The problem
In your answer, reproduce exactly the lines from the beginning of the listing below through the one containing "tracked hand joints", and only those lines.

Provided data
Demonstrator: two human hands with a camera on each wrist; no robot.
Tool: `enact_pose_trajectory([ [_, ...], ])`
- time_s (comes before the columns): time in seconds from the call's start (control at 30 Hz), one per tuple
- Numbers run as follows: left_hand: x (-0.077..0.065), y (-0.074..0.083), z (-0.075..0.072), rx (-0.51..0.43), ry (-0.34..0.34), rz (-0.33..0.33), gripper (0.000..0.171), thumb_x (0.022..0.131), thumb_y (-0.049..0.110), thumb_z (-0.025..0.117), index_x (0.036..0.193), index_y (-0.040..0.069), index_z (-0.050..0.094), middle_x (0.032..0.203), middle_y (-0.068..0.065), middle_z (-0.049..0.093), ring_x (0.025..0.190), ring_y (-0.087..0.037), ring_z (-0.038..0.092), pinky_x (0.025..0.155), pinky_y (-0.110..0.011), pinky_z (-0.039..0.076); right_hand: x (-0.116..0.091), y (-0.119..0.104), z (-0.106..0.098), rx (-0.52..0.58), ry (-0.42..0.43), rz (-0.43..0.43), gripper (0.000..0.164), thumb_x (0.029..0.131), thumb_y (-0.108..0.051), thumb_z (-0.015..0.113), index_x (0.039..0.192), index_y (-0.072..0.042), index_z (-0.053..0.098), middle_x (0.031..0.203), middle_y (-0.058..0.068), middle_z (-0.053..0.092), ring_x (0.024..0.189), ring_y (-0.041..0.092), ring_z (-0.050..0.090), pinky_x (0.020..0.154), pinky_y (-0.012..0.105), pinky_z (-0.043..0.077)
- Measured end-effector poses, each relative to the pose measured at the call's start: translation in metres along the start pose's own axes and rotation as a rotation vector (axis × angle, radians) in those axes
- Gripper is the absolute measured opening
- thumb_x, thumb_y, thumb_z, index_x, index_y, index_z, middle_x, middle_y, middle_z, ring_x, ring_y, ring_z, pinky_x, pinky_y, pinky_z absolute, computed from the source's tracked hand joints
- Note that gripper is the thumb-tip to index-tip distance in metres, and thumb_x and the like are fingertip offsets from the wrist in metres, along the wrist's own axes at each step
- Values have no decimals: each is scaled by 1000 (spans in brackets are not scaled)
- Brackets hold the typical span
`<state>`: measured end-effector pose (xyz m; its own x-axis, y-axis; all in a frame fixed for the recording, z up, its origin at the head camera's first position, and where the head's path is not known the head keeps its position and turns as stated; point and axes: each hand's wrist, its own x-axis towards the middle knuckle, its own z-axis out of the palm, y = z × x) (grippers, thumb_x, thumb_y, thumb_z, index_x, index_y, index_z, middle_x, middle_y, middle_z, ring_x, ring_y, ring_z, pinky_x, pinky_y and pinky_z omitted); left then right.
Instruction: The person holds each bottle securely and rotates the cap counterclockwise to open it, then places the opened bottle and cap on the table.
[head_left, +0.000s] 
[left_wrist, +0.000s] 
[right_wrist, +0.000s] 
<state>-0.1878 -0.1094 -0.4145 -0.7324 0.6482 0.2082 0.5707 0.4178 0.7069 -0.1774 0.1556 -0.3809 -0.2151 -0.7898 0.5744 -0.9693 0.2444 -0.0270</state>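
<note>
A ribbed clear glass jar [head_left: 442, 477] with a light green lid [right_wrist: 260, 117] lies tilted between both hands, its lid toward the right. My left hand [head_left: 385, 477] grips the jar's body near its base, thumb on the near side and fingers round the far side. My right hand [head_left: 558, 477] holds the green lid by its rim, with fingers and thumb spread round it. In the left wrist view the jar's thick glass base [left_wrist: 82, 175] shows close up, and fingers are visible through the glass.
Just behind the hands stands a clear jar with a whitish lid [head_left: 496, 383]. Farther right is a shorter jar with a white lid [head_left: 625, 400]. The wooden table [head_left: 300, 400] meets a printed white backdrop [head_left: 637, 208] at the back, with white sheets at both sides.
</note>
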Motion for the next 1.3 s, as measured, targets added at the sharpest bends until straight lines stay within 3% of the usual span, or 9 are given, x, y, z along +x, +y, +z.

Task output
Demonstrator: two human hands with a camera on each wrist; no robot.
Tool: `enact_pose_trajectory([ [_, ...], ])`
- time_s (comes before the columns): time in seconds from the call's start (control at 30 Hz), one per tuple
- Numbers run as follows: left_hand: x (-0.077..0.065), y (-0.074..0.083), z (-0.075..0.072), rx (-0.51..0.43), ry (-0.34..0.34), rz (-0.33..0.33), gripper (0.000..0.171), thumb_x (0.022..0.131), thumb_y (-0.049..0.110), thumb_z (-0.025..0.117), index_x (0.036..0.193), index_y (-0.040..0.069), index_z (-0.050..0.094), middle_x (0.032..0.203), middle_y (-0.068..0.065), middle_z (-0.049..0.093), ring_x (0.025..0.190), ring_y (-0.087..0.037), ring_z (-0.038..0.092), pinky_x (0.025..0.155), pinky_y (-0.110..0.011), pinky_z (-0.039..0.076); right_hand: x (-0.116..0.091), y (-0.119..0.104), z (-0.106..0.098), rx (-0.52..0.58), ry (-0.42..0.43), rz (-0.43..0.43), gripper (0.000..0.164), thumb_x (0.029..0.131), thumb_y (-0.108..0.051), thumb_z (-0.015..0.113), index_x (0.039..0.192), index_y (-0.072..0.042), index_z (-0.053..0.098), middle_x (0.031..0.203), middle_y (-0.058..0.068), middle_z (-0.053..0.092), ring_x (0.024..0.189), ring_y (-0.041..0.092), ring_z (-0.050..0.090), pinky_x (0.020..0.154), pinky_y (-0.012..0.105), pinky_z (-0.043..0.077)
- Measured end-effector poses, each relative to the pose measured at the call's start: translation in metres along the start pose's own axes and rotation as a rotation vector (axis × angle, radians) in those axes
- Gripper is the absolute measured opening
- thumb_x, thumb_y, thumb_z, index_x, index_y, index_z, middle_x, middle_y, middle_z, ring_x, ring_y, ring_z, pinky_x, pinky_y, pinky_z absolute, computed from the source's tracked hand joints

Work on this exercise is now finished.